LIMA (Reuters) - Peruvian police on Wednesday arrested the mayor leading a protest against global miner Xstrata, as President Ollanta Humala cracks down hard to end conflicts over natural resources.
In an unusual display of force, dozens of riot police in helmets and carrying plastic shields stormed the municipal building in the town of Espinar in the mountainous southern region of Cusco to pull Mayor Oscar Mollohuanca from his office.
Politicians, some from within Humala’s own party, said the government’s authoritarian tactics had scuttled mediation efforts in a poor town where residents complain of being left behind by the country’s decade-long boom.
“The detention of the mayor is a huge worry because it has ruined the dialogue process,” congresswoman Veronika Mendoza, a legislator from Humala’s Gana Peru party, said on Canal N television.
Humala, a former military officer, took office in July urging mediation to calm hundreds of disputes nationwide over the spoils of natural resources. But critics say he has become impatient with intransigent protesters and too willing to rely on a firm hand to maintain order.
Widespread conflicts over mineral resources threaten to delay billions of dollars in investments in a sector that drives 60 percent of exports in Peru’s fast-growing economy. On Thursday, people are planning a rally in Cajamarca against a $4.8 billion (3.1 billion pounds) gold mine planned by U.S.-based Newmont - a day after thousands marched in favour of the mine.
Protests on Monday in Espinar turned violent, killing two people and injuring at least 50. The government then invoked emergency rules that suspend freedom of assembly in a bid to end the protests.
At least 10 people have died in disputes over natural resources since Humala took office in July. At least 174 people died in similar protests during the government of his predecessor, Alan Garcia.
Protesters in Espinar say Xstrata’s Tintaya copper mine causes pollution and want the company to boost financial donations it makes to the local government of Espinar to 30 percent of pre-tax profits.
The company has rejected those demands, saying it already gives 3 percent of pre-tax profits to the municipality and that those donations would increase by two-thirds once its $1.5 billion expansion to the Tintaya mine, called Antapaccay, opens in August.
Xstrata is also working on its $4.2 billion Las Bambas project in southern Peru. It would produce an average of 400,000 tonnes of copper concentrate plus gold, silver and molybdenum by-products.

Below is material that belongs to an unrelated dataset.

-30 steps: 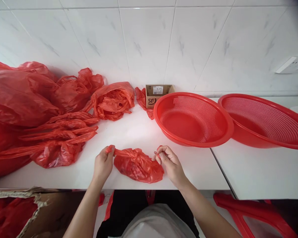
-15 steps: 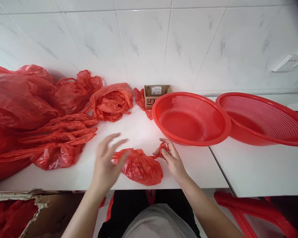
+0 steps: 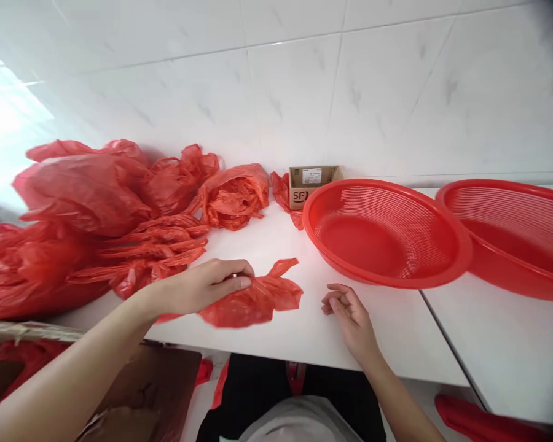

The company’s website says it should open by the end of 2014.
Prime Minister Oscar Valdes, also a former military officer, said the environmental concerns over Tintaya were trumped up and that Espinar’s mayor had walked away from earlier negotiation efforts.
The government’s tough line has annoyed residents and police have struggled to clear the streets in Espinar. He denied the government was being confrontational.
“Order must be re-established,” Valdes said. “The Humala government is always willing to dialogue.”
He blamed far-left ideologues for fomenting the protests.
“One thing is to dialogue. Another thing is to permit vandalism,” Valdes said.
Jorge Acurio, the president of the region of Cusco, said that there was no chance to negotiate a settlement so long as the mayor was being held.
“I demand the mayor be freed. How can we hold a dialogue without him? Who are we going to talk to? I was supposed to be the host of the mediation process.”
Cusco is a traditional stronghold of Humala, and protesters there have accused him of abandoning his leftist roots and cozying up to foreign investors.
Members of Humala’s Cabinet said they were unwilling to travel to Espinar to hold negotiations without more assurances that it was secure.
“The people in Espinar are peaceful. Espinar is tranquil,” Mollohuanca said on Wednesday before he was detained.